Klar kommunizieren!:Datenwissenschaftler müssen oft ihre Ergebnisse einfach und klar kommunizieren. Achte darauf, dass dein Anschreiben und Lebenslauf strukturiert und übersichtlich sind. Das hilft nicht nur dir, sondern zeigt auch Leibniz Institute For Financial Research Safe, dass du in der Lage bist, komplexe Informationen verständlich zu präsentieren.
Wie man sich auf ein Vorstellungsgespräch bei Leibniz Institute For Financial Research Safe vorbereitet
✨Mach dich mit den wichtigsten Tools vertraut
Im Data-Science-Bereich sind Kenntnisse in Tools wie Python, R und SQL absolut entscheidend. Sei bereit, während des Interviews konkrete technische Fragen zu diesen Tools zu beantworten oder sogar kleine Aufgaben zu lösen.
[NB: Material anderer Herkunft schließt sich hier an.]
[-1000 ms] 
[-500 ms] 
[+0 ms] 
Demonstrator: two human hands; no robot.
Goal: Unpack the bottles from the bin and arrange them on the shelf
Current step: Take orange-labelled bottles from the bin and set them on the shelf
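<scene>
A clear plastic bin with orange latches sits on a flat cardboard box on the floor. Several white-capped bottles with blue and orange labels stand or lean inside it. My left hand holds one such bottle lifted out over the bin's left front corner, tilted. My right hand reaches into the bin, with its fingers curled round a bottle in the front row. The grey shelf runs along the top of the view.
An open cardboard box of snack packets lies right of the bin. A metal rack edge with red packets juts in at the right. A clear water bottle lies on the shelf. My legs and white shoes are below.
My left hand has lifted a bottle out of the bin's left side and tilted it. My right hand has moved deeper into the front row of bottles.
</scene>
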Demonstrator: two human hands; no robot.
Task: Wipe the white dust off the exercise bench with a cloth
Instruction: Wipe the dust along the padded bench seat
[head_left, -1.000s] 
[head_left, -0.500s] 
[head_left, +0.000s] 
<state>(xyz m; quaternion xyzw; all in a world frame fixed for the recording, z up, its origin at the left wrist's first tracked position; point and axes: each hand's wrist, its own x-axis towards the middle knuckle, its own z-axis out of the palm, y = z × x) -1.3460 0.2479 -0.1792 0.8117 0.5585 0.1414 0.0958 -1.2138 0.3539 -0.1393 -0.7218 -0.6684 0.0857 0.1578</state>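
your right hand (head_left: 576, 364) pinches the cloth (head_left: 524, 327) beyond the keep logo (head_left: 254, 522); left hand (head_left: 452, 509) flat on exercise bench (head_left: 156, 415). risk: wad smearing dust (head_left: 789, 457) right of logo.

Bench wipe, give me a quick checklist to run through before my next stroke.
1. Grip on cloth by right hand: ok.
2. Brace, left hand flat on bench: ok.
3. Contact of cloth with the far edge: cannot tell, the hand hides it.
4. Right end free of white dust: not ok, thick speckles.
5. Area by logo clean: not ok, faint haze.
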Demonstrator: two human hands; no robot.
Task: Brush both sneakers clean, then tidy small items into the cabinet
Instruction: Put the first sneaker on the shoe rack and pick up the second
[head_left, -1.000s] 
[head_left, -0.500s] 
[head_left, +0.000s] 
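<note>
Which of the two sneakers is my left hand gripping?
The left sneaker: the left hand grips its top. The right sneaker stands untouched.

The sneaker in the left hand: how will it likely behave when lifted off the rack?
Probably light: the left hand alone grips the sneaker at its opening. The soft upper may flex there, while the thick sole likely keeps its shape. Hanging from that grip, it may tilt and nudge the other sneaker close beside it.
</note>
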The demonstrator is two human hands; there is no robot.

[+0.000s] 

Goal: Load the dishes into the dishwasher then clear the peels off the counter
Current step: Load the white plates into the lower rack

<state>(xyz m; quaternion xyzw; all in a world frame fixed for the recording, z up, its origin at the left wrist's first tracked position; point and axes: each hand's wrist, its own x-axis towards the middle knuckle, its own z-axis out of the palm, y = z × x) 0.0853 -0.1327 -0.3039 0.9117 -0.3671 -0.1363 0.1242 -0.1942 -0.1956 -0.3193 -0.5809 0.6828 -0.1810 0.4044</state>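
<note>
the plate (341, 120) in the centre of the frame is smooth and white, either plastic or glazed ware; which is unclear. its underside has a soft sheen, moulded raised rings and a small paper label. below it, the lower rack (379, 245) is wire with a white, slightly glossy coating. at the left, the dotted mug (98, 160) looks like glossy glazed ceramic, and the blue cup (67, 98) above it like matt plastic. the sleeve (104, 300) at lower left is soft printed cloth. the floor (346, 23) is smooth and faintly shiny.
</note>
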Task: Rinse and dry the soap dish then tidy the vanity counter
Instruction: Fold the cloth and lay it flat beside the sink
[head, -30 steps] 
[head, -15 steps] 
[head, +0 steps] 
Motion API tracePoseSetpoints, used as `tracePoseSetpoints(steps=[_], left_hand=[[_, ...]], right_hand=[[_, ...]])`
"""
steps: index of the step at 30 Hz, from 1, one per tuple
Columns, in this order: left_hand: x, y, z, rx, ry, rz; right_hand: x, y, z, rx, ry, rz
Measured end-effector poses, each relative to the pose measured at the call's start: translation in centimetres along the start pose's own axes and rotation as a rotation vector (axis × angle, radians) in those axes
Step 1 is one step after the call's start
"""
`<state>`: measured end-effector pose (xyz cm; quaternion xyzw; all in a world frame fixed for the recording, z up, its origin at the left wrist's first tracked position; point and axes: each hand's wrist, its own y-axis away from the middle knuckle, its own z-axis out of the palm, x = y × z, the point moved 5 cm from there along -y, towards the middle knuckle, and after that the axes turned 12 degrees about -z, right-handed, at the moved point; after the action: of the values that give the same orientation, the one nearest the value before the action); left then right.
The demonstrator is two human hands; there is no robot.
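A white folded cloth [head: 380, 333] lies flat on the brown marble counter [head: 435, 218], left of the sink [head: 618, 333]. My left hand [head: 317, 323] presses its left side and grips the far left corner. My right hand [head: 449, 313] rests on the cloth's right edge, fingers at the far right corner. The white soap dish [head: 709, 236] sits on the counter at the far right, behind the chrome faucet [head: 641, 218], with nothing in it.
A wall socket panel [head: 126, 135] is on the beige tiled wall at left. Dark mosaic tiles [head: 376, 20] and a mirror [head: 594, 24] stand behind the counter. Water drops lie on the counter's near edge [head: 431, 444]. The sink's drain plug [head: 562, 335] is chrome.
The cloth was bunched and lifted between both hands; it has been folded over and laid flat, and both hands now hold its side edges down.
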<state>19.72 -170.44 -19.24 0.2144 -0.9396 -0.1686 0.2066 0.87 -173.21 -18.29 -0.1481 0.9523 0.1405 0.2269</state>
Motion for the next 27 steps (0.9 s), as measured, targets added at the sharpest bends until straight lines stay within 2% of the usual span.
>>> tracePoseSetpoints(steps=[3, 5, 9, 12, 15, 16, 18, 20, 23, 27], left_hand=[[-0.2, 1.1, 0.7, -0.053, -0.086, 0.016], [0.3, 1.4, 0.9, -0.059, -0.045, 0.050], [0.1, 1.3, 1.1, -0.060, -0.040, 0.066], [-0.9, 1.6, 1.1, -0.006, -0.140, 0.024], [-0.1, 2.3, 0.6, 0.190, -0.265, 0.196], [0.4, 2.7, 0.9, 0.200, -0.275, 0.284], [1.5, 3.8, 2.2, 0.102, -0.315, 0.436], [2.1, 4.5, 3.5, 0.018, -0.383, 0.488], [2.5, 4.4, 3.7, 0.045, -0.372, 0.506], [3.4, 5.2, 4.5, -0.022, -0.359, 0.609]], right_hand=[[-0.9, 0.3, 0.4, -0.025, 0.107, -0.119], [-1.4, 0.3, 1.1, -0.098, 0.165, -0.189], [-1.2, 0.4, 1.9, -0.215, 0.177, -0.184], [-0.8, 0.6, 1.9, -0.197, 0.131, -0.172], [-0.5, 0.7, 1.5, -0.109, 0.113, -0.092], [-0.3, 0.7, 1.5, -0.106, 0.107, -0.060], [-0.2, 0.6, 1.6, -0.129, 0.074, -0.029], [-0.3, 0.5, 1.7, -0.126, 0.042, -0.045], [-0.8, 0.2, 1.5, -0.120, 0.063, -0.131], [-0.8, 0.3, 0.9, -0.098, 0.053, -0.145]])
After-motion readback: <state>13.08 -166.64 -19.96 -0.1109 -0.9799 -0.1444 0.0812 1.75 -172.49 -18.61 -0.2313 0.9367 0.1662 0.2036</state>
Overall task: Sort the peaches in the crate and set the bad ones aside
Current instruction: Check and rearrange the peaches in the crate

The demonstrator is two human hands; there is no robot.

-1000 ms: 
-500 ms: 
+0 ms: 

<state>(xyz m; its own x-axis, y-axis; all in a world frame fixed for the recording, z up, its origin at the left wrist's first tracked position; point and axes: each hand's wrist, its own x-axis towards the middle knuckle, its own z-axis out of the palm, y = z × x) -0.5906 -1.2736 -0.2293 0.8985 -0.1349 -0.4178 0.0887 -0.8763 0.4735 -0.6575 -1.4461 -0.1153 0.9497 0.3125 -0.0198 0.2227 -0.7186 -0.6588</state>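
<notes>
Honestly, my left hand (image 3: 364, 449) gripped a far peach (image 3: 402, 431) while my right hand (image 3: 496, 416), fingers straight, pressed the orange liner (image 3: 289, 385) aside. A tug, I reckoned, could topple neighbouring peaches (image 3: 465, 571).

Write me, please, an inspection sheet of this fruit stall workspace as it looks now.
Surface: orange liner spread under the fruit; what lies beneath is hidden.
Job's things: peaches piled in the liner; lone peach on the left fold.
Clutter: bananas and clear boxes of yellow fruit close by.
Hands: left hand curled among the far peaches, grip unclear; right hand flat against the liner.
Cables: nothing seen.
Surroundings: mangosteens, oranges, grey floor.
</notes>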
Zeig, dass du die Funktionsweise dieser Technologien wirklich verstehst und anwenden kannst.
✨Präsentation deiner Projekte
Da es sich um eine befristete Stelle handelt, solltest du dein Portfolio oder deine bisherigen Projekte gut im Blick haben. Bereite eine kurze Präsentation deiner Arbeit vor – gehe auf die Problemstellung, deine Herangehensweise und die Ergebnisse ein. Zeig, was du gelernt hast und wie du dieses Wissen in die neue Rolle einbringen kannst.
✨Verstehe die Daten, die du analysierst
Interviewer im Bereich Data Science wollen oft überprüfen, wie gut du die verschiedenen Datentypen und deren Anwendung verstehst. Sei darauf vorbereitet, Szenarien zu diskutieren, in denen du bestimmte Datenquellen analysiert oder bereinigt hast. Das zeigt nicht nur technisches Know-how, sondern auch analytisches Denken.
✨Fragen zur Teamarbeit und Projekterfahrung
Befristete Stellen bedeuten oft, dass du in einem dynamischen Team arbeiten wirst. Sei bereit, Fragen zu deiner Teamarbeit und deinen Erfahrungen in Projekten zu beantworten. Erzähl, wie du Herausforderungen in der Zusammenarbeit gemeistert hast und welche Rolle du im Team übernommen hast.